Abstract
Cannabis use accounts for more than 149,000 hospital visits annually. As more states legalize recreational Cannabis, side effects that are currently rare or unknown will become increasingly more common. Here, we present one such rare case of Cannabis-induced hyperemesis causing Wernicke’s encephalopathy.
This is an investigational case report utilizing retrospective data from electronic medical records.
A 41-year-old patient presented to the hospital in status epilepticus secondary to severe vomiting and hyponatremia. He was given one dose of thiamine, glucose and folate and admitted to the medical ICU. His history was significant for remote alcohol use (1-2 beers/week about 20 years ago) and heavy marijuana use from strains grown in the patient’s own backyard. A diagnosis of Cannabis Hyperemesis Syndrome was made. Seizures resolved after correction of electrolytes, and he became awake and alert with no focal deficits. His neurological exam after he was clinically stable showed memory deficits including confabulations (e.g., incorrectly listing occupation) and delusions (e.g., praying to a queen bee). An extensive workup including routine laboratory testing, infectious panels, and autoimmune studies was entirely negative. On the day of admission, brain magnetic resonance imaging (MRI) was performed showing bilateral thalamic hyperintensities on T2 FLAIR MRI. Wernicke's encephalopathy (WE) remained most likely and intravenous thiamine led to a gradual improvement in the patient’s symptoms. He is now two months into rehabilitation and continues to make progress in recalling life events.
Alcohol abuse is empirically treated with thiamine whereas Cannabis, unlike alcohol, is presumed to induce hyperphagia and nutritional supplements are often not initiated. However, foods ingested by Cannabis users are nutritionally deficient due to underline malabsorption. In addition, Cannabis-induced vomiting can further cause malnutrition. Complications, like Wernicke’s encephalopathy, can be prevented by supplementing thiamine early in Cannabis intoxication.

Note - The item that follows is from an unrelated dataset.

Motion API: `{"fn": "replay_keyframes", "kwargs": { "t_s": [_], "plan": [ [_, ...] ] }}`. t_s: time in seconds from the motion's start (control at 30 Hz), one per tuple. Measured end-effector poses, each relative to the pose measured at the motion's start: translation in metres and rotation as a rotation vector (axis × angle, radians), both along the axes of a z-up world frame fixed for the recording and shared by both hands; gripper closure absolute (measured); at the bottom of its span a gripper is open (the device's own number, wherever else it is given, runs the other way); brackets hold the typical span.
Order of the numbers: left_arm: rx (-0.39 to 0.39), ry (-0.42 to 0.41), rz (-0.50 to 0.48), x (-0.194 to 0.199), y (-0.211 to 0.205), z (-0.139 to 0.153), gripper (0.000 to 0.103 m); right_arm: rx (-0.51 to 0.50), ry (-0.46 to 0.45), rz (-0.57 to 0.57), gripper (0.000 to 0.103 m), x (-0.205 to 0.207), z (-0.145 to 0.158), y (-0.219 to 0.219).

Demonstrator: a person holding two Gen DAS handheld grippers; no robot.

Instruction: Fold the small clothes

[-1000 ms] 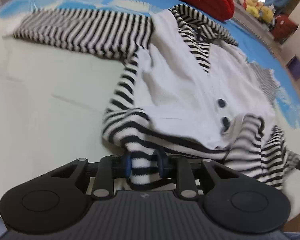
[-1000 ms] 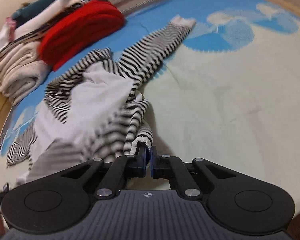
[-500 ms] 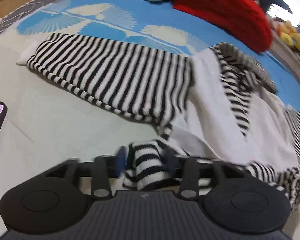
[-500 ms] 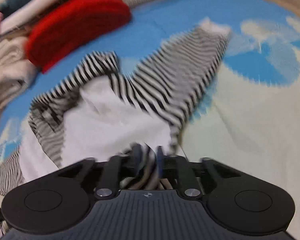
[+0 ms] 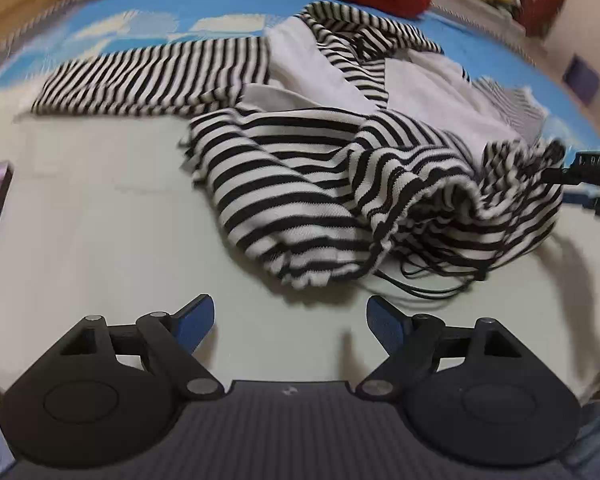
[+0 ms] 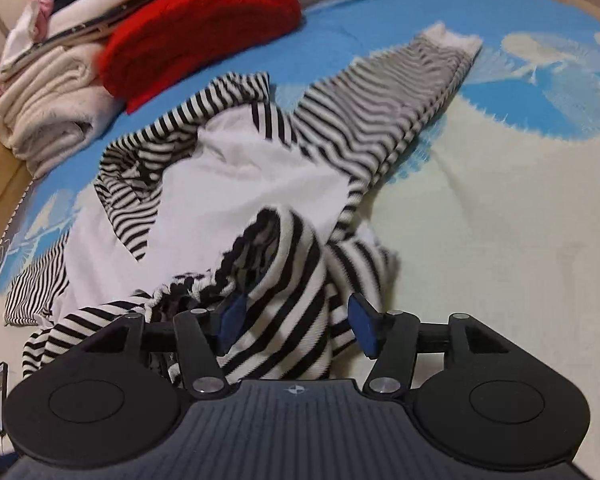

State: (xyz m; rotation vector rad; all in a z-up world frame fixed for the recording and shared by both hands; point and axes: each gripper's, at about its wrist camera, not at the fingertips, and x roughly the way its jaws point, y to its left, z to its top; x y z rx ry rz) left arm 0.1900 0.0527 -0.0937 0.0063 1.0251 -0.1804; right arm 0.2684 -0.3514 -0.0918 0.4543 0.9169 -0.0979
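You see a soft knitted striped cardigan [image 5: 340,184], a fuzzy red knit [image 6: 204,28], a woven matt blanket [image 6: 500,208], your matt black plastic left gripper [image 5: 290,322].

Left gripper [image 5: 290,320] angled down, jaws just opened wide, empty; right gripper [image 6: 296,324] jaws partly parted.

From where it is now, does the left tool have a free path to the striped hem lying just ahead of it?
Probably yes. The left tool is open and empty, and only bare blanket lies between it and the striped hem.
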Motion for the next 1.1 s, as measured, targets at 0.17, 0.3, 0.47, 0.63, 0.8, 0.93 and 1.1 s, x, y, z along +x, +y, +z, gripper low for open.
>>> {"fn": "replay_keyframes", "kwargs": {
  "t_s": [0.17,0.3,0.47,0.63,0.8,0.93,1.1],
  "plan": [
    [0.107,-0.084,-0.135,0.023,-0.030,-0.008,0.074,-0.077,0.031,0.004,0.101,-0.025,0.020,0.014],
    [0.057,-0.053,-0.046,0.032,-0.003,0.007,0.089,-0.089,-0.036,-0.012,0.102,-0.078,0.056,0.000],
    [0.031,-0.124,-0.059,-0.009,0.040,0.066,0.090,-0.125,-0.129,-0.037,0.103,-0.150,0.095,-0.017],
    [0.042,-0.127,-0.073,-0.031,0.045,0.080,0.090,-0.139,-0.118,0.031,0.101,-0.182,0.094,-0.015],
    [0.026,-0.129,-0.040,-0.026,0.038,0.081,0.090,-0.175,-0.052,0.136,0.035,-0.160,0.046,0.030],
    [0.061,-0.126,-0.054,-0.028,0.036,0.077,0.090,-0.372,-0.027,0.198,0.036,-0.124,0.005,0.066],
    [0.127,-0.096,-0.062,-0.021,0.036,0.059,0.090,-0.622,-0.028,0.270,0.098,-0.090,-0.021,0.088]
  ]
}}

Keywords: cannabis, cannabis hyperemesis syndrome, seizures, status epilepticus, hyponatremia, wernicke’s encephalopathy, cannabis side effects, thiamine deficiency, vitamin b1
Introduction
Cannabis is now the most widely used illicit drug in the United States, with more than 11 million young adults ages 18 to 25 having used marijuana in the past year [1,2]. Its two active ingredients - psychoactive delta-9-tetrahydrocannabinol (THC) and non-psychoactive cannabidiol (CBD) - cause transient euphoric reactions including relaxation, feelings of well-being, and increased sociability. Side effects have traditionally been harder to quantify as cannabis users often simultaneously indulge in other substances, but case reports of anxiety, paranoia, gastrointestinal symptoms, asthma exacerbations, bronchitis, decreased cognitive functioning, and irreversible brain damage have been reported in literature. While infrequent users experience increased appetite and hyperphagia, long-term cannabis use has been associated with nausea, poor nutritional intake, abdominal pain and hyperemesis.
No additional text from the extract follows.